▶ **The problem**
Until you reach the line containing "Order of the", reproduce each line of the listing exactly, please, and include that line as well.

▶ **Given information**
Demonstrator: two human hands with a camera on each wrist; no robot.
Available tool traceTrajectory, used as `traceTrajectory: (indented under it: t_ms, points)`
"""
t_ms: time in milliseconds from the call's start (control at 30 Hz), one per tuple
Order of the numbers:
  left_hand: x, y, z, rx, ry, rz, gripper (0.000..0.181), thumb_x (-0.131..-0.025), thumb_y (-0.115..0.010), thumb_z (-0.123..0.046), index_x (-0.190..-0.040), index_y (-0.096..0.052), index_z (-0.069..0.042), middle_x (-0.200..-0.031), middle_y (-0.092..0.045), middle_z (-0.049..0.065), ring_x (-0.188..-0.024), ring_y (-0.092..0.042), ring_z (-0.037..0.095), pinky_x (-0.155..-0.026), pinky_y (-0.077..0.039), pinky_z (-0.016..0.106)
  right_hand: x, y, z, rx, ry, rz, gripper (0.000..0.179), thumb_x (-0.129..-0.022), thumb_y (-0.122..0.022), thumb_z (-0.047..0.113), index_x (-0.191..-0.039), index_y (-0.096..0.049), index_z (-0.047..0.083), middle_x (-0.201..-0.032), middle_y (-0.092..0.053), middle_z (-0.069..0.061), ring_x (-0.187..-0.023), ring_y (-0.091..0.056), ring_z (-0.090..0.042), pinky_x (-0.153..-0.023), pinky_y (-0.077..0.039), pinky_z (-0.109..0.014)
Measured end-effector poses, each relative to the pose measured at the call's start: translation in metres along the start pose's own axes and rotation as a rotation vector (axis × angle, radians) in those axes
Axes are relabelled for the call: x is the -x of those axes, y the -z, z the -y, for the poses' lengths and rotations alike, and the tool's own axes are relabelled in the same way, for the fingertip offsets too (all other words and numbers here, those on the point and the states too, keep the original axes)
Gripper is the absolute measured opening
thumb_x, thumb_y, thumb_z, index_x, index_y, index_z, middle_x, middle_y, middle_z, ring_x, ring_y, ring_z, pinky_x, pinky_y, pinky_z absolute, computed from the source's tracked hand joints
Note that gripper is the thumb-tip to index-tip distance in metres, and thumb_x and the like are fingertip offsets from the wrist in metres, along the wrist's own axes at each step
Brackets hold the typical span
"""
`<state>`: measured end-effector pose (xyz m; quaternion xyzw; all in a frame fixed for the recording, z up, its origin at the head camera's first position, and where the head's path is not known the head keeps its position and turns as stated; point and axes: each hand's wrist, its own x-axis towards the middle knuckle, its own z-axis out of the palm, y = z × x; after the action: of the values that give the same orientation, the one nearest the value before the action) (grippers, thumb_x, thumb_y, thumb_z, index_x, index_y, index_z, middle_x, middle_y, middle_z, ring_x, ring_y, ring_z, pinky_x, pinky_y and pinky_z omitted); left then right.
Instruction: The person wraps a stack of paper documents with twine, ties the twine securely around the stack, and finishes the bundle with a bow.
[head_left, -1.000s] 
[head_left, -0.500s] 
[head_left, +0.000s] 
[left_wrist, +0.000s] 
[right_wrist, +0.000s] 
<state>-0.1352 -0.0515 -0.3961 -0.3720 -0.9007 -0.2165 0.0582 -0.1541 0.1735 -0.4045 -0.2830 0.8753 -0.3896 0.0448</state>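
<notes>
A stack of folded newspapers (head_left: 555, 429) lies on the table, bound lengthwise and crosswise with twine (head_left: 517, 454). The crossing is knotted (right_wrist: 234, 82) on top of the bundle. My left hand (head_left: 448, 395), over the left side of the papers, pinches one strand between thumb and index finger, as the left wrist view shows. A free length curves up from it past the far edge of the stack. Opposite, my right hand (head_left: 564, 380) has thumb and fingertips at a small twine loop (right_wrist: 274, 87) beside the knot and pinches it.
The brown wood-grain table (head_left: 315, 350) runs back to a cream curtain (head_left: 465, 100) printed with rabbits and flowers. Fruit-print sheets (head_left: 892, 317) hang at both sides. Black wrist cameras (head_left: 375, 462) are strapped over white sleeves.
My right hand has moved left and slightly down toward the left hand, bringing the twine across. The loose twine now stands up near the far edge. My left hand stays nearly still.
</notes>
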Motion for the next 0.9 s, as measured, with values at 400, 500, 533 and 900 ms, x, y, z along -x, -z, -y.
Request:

▶ **Solution**
Demonstrator: two human hands with a camera on each wrist; no robot.
Available tool traceTrajectory, used as `traceTrajectory: (indented under it: t_ms, points)`
"""
t_ms: time in milliseconds from the call's start (control at 30 Hz), one per tuple
Order of the numbers:

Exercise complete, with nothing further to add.